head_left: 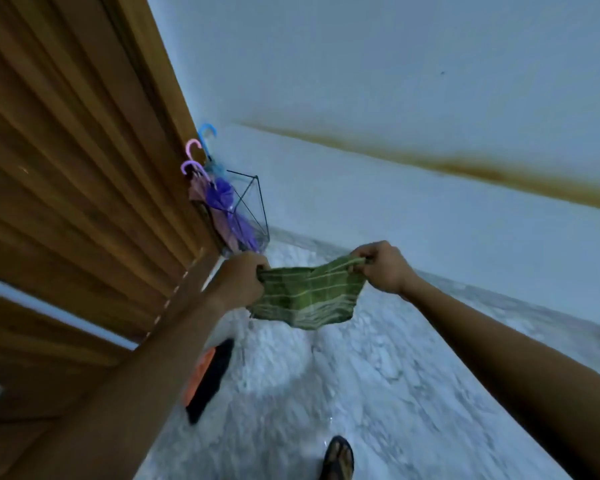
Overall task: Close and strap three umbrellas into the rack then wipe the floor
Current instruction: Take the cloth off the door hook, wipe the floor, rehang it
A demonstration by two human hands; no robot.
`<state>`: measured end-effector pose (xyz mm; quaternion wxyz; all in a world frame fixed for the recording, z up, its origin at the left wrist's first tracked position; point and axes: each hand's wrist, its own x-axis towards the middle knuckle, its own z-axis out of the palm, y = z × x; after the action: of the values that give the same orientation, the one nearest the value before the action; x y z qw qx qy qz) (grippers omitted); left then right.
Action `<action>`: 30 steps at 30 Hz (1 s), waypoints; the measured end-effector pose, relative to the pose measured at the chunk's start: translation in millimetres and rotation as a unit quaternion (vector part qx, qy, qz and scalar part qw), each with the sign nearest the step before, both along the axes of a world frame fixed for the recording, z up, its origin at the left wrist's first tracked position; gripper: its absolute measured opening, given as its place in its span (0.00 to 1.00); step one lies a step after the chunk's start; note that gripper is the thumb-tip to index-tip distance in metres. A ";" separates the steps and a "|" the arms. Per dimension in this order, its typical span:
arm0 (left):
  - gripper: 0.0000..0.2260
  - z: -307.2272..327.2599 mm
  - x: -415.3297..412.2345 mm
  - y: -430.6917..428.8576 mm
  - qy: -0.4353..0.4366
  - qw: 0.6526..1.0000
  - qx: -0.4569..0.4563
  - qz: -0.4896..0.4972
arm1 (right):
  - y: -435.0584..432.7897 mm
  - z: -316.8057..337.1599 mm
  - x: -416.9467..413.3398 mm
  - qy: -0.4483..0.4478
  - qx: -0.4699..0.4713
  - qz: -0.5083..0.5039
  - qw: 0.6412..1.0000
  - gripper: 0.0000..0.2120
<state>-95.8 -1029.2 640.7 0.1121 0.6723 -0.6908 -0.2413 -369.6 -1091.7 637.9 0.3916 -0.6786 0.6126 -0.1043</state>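
A green striped cloth hangs stretched between my hands above the floor. My left hand grips its left corner and my right hand pinches its right corner. Beyond my left hand a black wire rack stands in the corner by the wooden door. Three closed umbrellas lean in it: a purple one, a pink one and a blue one, their hooked handles pointing up.
The ribbed wooden door fills the left side. A white wall with a brown streak runs along the right. A black and orange object lies on the speckled floor by the door. A sandalled foot shows at the bottom.
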 end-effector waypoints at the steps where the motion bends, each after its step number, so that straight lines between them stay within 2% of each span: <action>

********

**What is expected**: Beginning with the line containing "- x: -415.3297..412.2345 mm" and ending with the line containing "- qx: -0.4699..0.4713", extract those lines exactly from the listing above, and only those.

**Task output**:
  - x: -415.3297..412.2345 mm
  - y: -430.6917..428.8576 mm
  - qy: -0.4353..0.4366
  - qw: 0.6526..1.0000
  - qx: -0.4569..0.4563
  - qz: -0.4896..0.4972
arm1 (right):
  - y: -435.0584..432.7897 mm
  - z: -316.8057..337.1599 mm
  - x: -416.9467..413.3398 mm
  - qy: -0.4483..0.4478
  - qx: -0.4699..0.4713

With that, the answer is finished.